Nella Diaz la palestra è adibita a zona di training, con un piccolo corridoio e uno stanzino sulla destra dell’ingresso come luogo di accesso pubblico a Internet. Rapidamente, la scuola diventa anche un dormitorio per manifestanti che non hanno trovato altro luogo dove dormire.
Durante tutta la settimana decine di hacker e mediattivisti mandano avanti la baracca, consentendo a operatori media di ogni sorta di raccontare quello che sta avvenendo a Genova.
La sera di sabato 21 luglio, mentre molti manifestanti che dormivano nella Diaz stanno decidendo di tornare a casa la sera stessa, compaiono alcuni plotoni della polizia in piazza Merani, la piazzetta a monte di via Cesare Battisti, dove si trovano le due scuole. Da lì muovono a passo di marcia e invadono sia la Diaz che la Pascoli. Sulla loro strada trovano un mediattivista che viene pestato a sangue e lasciato in fin di vita.
Nella Pascoli la furia dei poliziotti si sfoga quasi subito contro i computer di legali, medici e mediattivisti, oltre che, limitatamente, contro le persone, che vengono fatte sedere contro il muro e con la faccia al suolo mentre i locali vengono perquisiti. Nella Diaz è una carneficina. All’irruzione segue la caccia all’uomo angolo per angolo del palazzo. Rapidamente, si sparge la voce e fuori dalle due scuole si affollano i giornalisti. Nella Diaz vengono arrestati tutti i 93 presenti (alcuni sono riusciti miracolosamente a scappare). 71 sono feriti e tre in condizioni gravissime, di cui uno in fin di vita. 75 di loro, compresi tutti i feriti meno gravi, sono portati alla caserma di Bolzaneto. Per ore si sussegue l’uscita delle barelle e il trasferimento sui cellulari delle persone che escono sulle proprie gambe, mentre all’esterno si alzano cori di “Assassini, Assassini”, soprattutto quando le forze dell’ordine fanno uscire un sacco nero con “il materiale sequestrato” (in gran parte di proprietà della ditta edile Tecnoconsul), che viene scambiato con un cadavere. Ormai a notte fonda le forze dell’ordine si ritirano.
La mattina, in una conferenza stampa in Questura, i 93 arrestati sono accusati di essere parte di una organizzazione internazionale “finalizzata alla devastazione e al saccheggio”. I primi agenti entrati sarebbero stati aggrediti “a mano arma ta” e all’interno della scuola si sarebbero ritrovate “pericolose armi”. Presto molte di queste affermazioni si dimostreranno false, e cadranno tutte le accuse nei confronti degli arrestati, ma solo due anni dopo si riveleranno falsi anche il ritrovamento di due bottiglie incendiarie e il tentato accoltellamento di un poliziotto.
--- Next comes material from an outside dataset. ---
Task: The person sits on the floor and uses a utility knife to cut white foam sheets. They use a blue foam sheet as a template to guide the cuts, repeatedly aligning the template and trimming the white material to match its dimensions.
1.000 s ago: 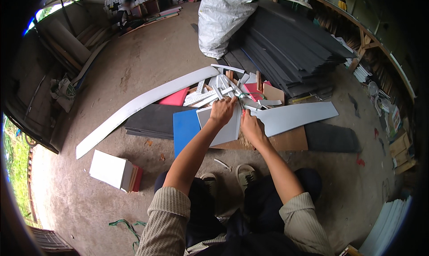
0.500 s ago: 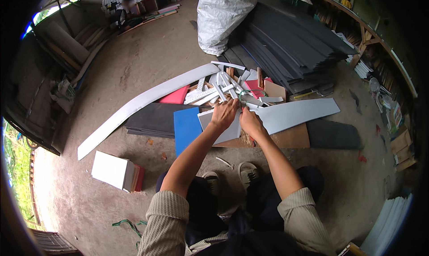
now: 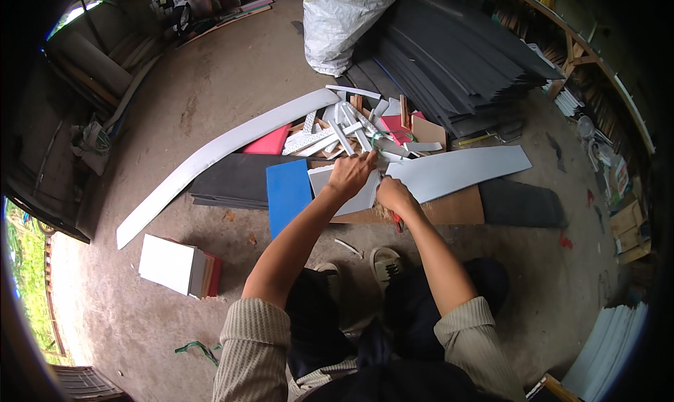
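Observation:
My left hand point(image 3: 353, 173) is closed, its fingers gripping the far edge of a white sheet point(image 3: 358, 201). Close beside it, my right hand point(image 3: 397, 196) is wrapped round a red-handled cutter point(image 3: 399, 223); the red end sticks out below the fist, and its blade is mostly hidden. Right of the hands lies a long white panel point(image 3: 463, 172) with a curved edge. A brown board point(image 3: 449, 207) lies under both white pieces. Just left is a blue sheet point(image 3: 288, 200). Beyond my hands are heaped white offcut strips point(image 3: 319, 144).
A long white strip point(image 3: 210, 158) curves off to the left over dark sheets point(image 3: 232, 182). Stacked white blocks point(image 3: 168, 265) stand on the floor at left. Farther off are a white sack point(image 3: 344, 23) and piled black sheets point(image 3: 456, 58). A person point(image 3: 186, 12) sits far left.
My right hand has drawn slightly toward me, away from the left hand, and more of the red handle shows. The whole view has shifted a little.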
L’irruzione alla scuola Diaz venne decisa dai massimi vertici della polizia presenti a Genova per il G8, in una riunione tenuta la sera del 21 luglio 2001, dopo due giorni di scontri con un morto, cen tinaia di feriti e pochi arresti, nella stanza del questore Colucci. A presiederla c’era il prefetto Arnaldo La Barbera, capo della Polizia di Prevenzione, arrivato quel pomeriggio da Roma.
Presenti Gratteri (capo dello SCO), Caldarozzi (suo vice), Murgolo (vicequestore di Bologna), Mortola (capo Digos Genova) e dalle 22,30 in poi anche Canterini (capo Reparto Mobile Roma).
Tutti funzionari che si ritroveranno nella scuola: il via libera lo diede Gianni De Gennaro, per telefono. Più che una perquisizione, che infatti non si fece, fu decisa una retata: volevano fare il massimo numero di arresti a fronte di un bilancio disastroso per l’ordine pubblico. È noto che il vicecapo della polizia, il prefetto Ansoino Andreassi, manifestò le sue perplessità e non partecipò alla riunione operativa.
Del resto, inviando a Genova La Barbera, De Gennaro l’aveva praticamente sfiduciato. L’operazione, ufficialmente giustificata con la sassaiola che avrebbe colpito le auto di una pattuglia di Polizia, si concluse con 61 feriti sui 93 manifestanti trovati nella scuola, che per lo più dormivano. Secondo il decreto di archiviazione delle accuse a loro carico, a parte chiudere cancello e portone (sfondati) non opposero una significativa resistenza. Tutti e 93 furono arrestati per “associazione a delinquere finalizzata alla devastazione e al saccheggio”, in base ai verbali di perquisizione e sequestro che attestavano il ritrovamento di “armi improprie” e di due molotov. Ma i giudici genovesi non convalidarono gli arresti.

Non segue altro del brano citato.